Снятие отпечатков пальцев пептидной массы
Снятие отпечатков пальцев пептидной массы ( PMF ), также известное как дактилоскопия белков , представляет собой аналитический метод идентификации белка , при котором неизвестный интересующий белок сначала расщепляется на более мелкие пептиды , абсолютные массы которых можно точно измерить с помощью масс-спектрометра, такого как MALDI-TOF. или ESI-TOF . [1] Метод был разработан в 1993 году несколькими группами независимо. [2] [3] [4] [5] [6] Массы пептидов сравниваются либо с базой данных, содержащей известные последовательности белков, либо даже с геномом. Это достигается с помощью компьютерных программ, которые переводят известный геном организма в белки, затем теоретически разрезают белки на пептиды и вычисляют абсолютные массы пептидов из каждого белка. Затем они сравнивают массы пептидов неизвестного белка с теоретическими массами пептидов каждого белка, закодированного в геноме. Результаты статистически анализируются, чтобы найти лучшее совпадение.

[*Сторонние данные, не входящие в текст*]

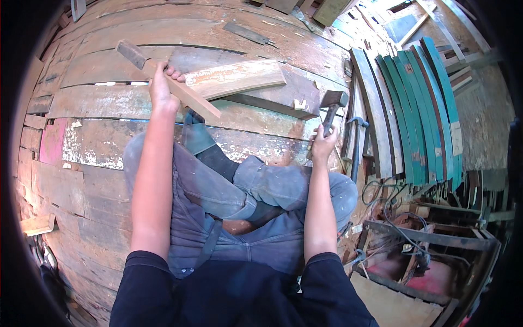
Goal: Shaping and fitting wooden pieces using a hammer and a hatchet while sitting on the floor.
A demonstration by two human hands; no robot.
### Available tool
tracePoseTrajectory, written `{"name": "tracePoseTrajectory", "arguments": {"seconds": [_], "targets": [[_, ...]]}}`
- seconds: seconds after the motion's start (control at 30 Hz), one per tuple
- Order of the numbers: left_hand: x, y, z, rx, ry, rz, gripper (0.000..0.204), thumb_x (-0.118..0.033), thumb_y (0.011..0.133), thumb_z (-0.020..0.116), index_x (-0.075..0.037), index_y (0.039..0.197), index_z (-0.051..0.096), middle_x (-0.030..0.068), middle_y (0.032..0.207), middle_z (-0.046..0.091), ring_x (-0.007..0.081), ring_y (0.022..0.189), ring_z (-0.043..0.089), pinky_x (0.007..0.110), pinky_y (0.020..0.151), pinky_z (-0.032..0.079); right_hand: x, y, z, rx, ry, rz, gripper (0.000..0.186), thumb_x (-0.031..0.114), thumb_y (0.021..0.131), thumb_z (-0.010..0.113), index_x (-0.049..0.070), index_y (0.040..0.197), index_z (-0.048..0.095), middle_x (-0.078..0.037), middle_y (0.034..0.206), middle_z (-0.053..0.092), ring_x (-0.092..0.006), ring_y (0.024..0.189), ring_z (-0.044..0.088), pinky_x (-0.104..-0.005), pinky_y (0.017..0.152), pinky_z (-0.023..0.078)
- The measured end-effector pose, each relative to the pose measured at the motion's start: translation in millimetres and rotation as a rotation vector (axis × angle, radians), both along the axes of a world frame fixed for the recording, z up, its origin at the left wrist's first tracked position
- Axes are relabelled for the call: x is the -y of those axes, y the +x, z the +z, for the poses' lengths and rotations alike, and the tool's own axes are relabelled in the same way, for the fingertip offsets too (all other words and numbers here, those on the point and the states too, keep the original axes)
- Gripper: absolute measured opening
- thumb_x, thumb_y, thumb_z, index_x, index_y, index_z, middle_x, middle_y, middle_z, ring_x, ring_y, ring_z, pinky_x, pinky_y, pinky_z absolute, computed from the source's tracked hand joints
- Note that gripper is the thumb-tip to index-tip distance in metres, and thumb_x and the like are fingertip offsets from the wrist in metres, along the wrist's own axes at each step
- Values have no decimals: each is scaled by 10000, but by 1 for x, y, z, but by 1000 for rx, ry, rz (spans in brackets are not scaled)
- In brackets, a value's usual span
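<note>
My left hand (163, 90) is wrapped around a narrow wooden batten (193, 101), held at a slant above the floor. Its far left end is darker than the rest. Just right of that hand, a pale, scraped plank (237, 76) lies across a thick dark timber beam (278, 98). The batten crosses in front of the plank's left end; whether they touch I cannot tell. On the right, my right hand (324, 144) grips the handle of a hammer (333, 100), its dark, blocky head pointing up and away, near the beam's right end. A small pale wood chip (299, 104) sits on the beam.
Worn floorboards (98, 188) with gaps surround my crossed legs (250, 182). At right leans a row of curved green and grey slats (414, 111), beside a dark bar (355, 147). An open frame (430, 240) with loose cables stands lower right. Scrap wood (248, 34) lies farther off.
</note>
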State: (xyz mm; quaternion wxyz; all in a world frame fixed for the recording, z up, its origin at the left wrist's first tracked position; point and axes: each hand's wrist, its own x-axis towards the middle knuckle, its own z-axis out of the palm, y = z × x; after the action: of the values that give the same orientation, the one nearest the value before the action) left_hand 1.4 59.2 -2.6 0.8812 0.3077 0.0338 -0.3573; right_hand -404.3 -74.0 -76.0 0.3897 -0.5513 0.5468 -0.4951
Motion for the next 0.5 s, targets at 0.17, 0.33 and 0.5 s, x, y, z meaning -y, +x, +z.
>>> {"name": "tracePoseTrajectory", "arguments": {"seconds": [0.17, 0.33, 0.5], "targets": [[1, 2, 1, 3, -20, -29, 150, -128, 888, 581, -76, 838, 450, -2, 693, 407, 106, 594, 416, 257, 519, 395, -12, 13, 14, 114, 54, 43, 354, 78, 958, 539, 38, 1283, 402, -35, 715, 554, -73, 462, 478, -235, 360, 348], [8, 3, 7, -11, -33, -76, 168, -140, 894, 577, -83, 814, 441, -4, 687, 394, 102, 594, 409, 254, 527, 394, -12, 25, 11, 28, 85, 80, 439, 85, 949, 557, 47, 1360, 405, -37, 712, 547, -74, 493, 492, -259, 406, 389], [8, 9, 9, -7, -74, -135, 188, -149, 908, 558, -82, 794, 425, -9, 676, 381, 100, 587, 395, 253, 537, 388, 1, 28, -1, -505, -272, 74, 444, 60, 913, 565, 26, 1343, 462, -267, 1003, 650, -391, 895, 657, -434, 775, 493]]}}
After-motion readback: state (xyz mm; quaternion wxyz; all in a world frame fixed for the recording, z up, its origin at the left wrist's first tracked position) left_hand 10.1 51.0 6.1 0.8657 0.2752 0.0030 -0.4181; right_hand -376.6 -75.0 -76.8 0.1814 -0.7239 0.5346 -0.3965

Преимущество этого метода состоит в том, что необходимо знать только массы пептидов. Недостатком является то, что последовательность белка должна присутствовать в интересующей базе данных. Кроме того, большинство алгоритмов PMF предполагают, что пептиды происходят из одного белка. [7] Наличие смеси может существенно усложнить анализ и потенциально поставить под угрозу результаты. Типичным для идентификации белков на основе PMF является требование изолированного белка. Смеси, превышающие количество белков в 2–3, обычно требуют дополнительного использования идентификации белков на основе МС/МС для достижения достаточной специфичности идентификации. Таким образом, типичные образцы PMF представляют собой изолированные белки, полученные в результате двумерного гель-электрофореза (2D-гели) или изолированные SDS-PAGE полосы . Дополнительные анализы с помощью МС/МС могут быть либо прямыми, например, анализ MALDI-TOF/TOF, либо последующим анализом наноЖХ-ESI-MS/MS элюатов гелевых пятен. [7] [8]
Происхождение
[ редактировать ]Из-за долгого и утомительного процесса анализа белков был разработан массовый дактилоскопический анализ пептидов. Деградация по Эдману использовалась в анализе белков, и для анализа одного аминокислотного остатка требовалось почти час. [9] SDS-PAGE также использовался для разделения белков в очень сложных смесях, при этом также использовались методы электроблоттинга и окрашивания. [10] Затем полосы будут извлечены из геля и автоматически секвенированы. Постоянная проблема в этом процессе заключалась в том, что мешающие белки также очищались с интересующим белком. Последовательности этих мешающих белков были собраны в так называемую базу данных Дейхоффа. [11] В конечном итоге наличие последовательностей этих известных белковых примесей в базах данных сократило время работы приборов и затраты, связанные с анализом белков.
Подготовка проб
[ редактировать ]Образцы белка можно получить с помощью SDS-PAGE. [7] или обращенно-фазовой ВЭЖХ , а затем подвергаются некоторым химическим модификациям. Дисульфидные мостики в белках восстанавливаются, а аминокислоты цистеина химически карбамидометилируются или акриламидируются во время гель-электрофореза.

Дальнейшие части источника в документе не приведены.